10. The following major tax law changes affected liabilities during this period: The decrease in the maximum tax rate on net long-term capital gains from 28 percent for 1991 to 20 percent for 1997; the increase in the maximum tax rate on other types of income from 31 percent for 1991 to 39.6 percent for 1997; the increase in the maximum earned income tax credit from $1,192 for one qualifying child for 1991 to $2,210 for 1997; the phaseout of certain itemized deductions beginning with 1991; and the taxation of up to 85 percent of social security and equivalent tier 1 railroad retirement benefits beginning with 1994. Tax payments were changed to reflect liabilities changes by the introduction of new withholding tables and by changes in the minimum estimated tax payments requirements.
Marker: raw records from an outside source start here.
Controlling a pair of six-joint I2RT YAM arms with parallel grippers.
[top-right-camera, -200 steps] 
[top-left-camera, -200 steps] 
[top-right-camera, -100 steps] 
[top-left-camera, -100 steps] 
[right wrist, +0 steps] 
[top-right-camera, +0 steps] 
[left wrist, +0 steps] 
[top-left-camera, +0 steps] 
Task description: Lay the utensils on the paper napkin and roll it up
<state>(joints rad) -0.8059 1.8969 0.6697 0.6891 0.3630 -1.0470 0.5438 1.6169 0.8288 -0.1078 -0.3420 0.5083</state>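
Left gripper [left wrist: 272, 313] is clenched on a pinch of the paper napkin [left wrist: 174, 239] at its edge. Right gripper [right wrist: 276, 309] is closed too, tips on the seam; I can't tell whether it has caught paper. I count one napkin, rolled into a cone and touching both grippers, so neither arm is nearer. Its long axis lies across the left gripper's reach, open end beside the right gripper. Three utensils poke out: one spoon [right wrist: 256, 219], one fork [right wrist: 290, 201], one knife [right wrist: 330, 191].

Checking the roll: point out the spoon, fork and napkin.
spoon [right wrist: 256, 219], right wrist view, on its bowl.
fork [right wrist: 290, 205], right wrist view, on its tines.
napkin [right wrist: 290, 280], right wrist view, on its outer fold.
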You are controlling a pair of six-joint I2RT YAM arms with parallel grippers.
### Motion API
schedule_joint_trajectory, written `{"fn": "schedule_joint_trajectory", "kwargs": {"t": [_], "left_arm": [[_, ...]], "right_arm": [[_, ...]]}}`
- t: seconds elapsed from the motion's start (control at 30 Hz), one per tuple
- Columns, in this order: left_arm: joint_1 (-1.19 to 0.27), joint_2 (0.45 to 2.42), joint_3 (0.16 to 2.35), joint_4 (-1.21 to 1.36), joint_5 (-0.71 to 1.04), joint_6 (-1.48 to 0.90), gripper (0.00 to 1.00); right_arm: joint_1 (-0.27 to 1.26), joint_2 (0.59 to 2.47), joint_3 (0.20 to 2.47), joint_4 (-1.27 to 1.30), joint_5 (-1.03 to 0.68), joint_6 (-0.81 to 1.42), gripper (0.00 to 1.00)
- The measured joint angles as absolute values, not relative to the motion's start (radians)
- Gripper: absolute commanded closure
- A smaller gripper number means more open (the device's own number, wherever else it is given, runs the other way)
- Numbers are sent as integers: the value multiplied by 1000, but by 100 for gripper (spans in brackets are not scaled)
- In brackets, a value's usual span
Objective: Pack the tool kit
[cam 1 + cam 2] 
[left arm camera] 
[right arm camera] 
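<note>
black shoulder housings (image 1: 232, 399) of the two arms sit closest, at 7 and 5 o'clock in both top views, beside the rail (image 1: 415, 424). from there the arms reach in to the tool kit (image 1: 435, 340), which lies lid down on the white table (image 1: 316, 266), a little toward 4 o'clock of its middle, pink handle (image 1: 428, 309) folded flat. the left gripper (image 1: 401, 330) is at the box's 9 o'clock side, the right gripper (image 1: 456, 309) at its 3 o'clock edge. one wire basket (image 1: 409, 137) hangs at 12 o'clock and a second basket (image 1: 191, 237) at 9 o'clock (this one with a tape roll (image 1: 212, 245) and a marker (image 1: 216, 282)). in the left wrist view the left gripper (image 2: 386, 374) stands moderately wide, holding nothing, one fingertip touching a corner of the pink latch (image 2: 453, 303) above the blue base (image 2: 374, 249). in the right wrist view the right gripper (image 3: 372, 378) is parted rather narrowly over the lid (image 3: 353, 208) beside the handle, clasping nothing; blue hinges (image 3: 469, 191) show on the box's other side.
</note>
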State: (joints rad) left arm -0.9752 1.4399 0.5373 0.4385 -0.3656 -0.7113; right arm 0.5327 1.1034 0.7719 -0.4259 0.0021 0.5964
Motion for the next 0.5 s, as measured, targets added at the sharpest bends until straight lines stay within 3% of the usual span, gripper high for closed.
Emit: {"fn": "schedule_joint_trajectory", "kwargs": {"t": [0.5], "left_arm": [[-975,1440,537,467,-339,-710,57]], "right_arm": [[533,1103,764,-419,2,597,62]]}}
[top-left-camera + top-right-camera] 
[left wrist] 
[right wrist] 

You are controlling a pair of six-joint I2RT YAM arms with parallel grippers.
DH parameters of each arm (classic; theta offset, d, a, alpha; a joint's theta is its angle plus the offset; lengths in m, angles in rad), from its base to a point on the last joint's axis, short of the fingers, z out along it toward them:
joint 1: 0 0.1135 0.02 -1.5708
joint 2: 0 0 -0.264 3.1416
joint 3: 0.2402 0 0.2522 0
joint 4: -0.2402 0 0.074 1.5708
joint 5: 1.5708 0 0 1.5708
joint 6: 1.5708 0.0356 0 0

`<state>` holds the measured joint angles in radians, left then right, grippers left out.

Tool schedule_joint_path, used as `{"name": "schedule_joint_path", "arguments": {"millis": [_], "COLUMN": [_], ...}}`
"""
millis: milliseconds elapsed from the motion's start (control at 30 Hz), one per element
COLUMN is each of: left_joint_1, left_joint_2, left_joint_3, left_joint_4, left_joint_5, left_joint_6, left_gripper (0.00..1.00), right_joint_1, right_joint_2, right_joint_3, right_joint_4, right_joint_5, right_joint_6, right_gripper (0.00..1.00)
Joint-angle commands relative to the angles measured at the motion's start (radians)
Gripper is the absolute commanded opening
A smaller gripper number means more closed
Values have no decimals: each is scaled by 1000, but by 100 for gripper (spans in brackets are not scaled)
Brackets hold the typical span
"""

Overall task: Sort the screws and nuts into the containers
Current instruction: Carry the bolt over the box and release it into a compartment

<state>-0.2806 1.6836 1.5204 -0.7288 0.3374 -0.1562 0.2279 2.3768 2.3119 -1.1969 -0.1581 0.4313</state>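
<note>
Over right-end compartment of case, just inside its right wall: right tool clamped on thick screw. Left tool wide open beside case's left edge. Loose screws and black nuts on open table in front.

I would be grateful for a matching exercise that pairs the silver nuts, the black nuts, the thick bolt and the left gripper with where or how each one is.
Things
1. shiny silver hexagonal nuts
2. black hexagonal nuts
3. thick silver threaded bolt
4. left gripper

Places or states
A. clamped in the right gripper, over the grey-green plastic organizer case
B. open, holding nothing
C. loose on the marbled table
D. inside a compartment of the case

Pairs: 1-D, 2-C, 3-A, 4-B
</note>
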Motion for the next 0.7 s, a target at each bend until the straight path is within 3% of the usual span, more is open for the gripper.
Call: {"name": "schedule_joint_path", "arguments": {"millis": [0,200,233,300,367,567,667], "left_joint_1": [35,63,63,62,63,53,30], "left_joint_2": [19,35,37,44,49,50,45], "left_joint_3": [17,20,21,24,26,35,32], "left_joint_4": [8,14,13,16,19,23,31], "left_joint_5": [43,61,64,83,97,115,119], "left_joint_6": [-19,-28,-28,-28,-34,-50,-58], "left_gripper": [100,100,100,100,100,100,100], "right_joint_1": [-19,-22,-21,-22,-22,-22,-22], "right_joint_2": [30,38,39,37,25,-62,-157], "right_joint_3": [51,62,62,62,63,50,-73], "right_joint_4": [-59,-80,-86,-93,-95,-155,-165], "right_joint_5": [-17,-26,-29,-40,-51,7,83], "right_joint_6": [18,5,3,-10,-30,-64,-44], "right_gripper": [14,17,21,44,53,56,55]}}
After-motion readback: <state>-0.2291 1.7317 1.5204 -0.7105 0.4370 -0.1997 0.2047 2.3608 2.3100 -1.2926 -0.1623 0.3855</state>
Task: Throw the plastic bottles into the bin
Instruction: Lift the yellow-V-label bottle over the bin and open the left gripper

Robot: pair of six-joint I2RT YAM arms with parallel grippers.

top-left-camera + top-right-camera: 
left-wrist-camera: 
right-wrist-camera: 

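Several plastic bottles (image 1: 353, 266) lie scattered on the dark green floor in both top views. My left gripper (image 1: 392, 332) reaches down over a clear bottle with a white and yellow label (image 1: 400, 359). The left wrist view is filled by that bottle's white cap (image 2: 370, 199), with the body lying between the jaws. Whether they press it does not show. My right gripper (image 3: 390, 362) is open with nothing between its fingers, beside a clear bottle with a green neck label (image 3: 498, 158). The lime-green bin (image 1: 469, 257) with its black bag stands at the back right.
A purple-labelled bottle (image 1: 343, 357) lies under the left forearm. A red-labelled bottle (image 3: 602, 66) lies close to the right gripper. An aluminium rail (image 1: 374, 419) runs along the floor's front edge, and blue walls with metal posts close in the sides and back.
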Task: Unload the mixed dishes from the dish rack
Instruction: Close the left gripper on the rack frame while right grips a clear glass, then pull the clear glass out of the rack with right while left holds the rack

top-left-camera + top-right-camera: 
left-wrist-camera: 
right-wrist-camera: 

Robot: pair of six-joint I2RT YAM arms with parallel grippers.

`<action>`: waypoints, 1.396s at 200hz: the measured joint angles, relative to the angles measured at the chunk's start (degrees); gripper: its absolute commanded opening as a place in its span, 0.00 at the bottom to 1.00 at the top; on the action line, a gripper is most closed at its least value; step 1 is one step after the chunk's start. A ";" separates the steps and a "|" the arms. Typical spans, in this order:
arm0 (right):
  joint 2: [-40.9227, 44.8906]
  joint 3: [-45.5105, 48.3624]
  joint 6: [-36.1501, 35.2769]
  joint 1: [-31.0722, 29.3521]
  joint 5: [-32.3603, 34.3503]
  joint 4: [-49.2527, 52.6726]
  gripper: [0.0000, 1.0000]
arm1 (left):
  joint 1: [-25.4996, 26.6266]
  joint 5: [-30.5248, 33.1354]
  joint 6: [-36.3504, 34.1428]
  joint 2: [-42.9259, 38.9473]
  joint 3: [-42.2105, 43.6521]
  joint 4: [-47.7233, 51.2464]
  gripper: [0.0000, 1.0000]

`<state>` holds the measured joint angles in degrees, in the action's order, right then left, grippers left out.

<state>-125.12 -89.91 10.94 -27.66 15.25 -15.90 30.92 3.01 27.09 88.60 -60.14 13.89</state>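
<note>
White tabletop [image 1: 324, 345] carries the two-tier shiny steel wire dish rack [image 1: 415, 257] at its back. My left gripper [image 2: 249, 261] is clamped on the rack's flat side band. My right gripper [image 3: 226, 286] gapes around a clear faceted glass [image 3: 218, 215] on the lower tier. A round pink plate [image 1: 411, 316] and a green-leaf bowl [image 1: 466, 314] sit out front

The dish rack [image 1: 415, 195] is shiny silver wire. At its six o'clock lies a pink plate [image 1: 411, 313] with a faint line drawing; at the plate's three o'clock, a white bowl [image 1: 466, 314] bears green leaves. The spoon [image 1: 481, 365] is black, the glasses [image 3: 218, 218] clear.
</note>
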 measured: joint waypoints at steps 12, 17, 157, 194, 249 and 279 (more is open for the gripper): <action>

As noted in footnote 8, new withholding tables introduced in 1992 largely removed the built-in overwithholding that was present in the tables since 1972.

11. For details about the definitional changes for Federal Government taxes, see Moulton, Parker, and Seskin, "Definitional and Classificational Changes," 15.

12. Previously, the items reclassified in the definitional changes were part of the adjustments made to SOI estimates of total income tax in the derivation of the liabilities series; these adjustments were made in order to make the coverage of the liabilities series comparable with that of the payments series.

13. Statistical changes to the liabilities series included the incorporation of newly available source data on additional assessments from audits and revised source data for income taxes paid by U.S. citizens living abroad for 1 year or more. Statistical changes to the payments series included the incorporation of revised source data for interest paid on late taxes and for taxes paid by U.S. citizens living abroad for 1 year or more.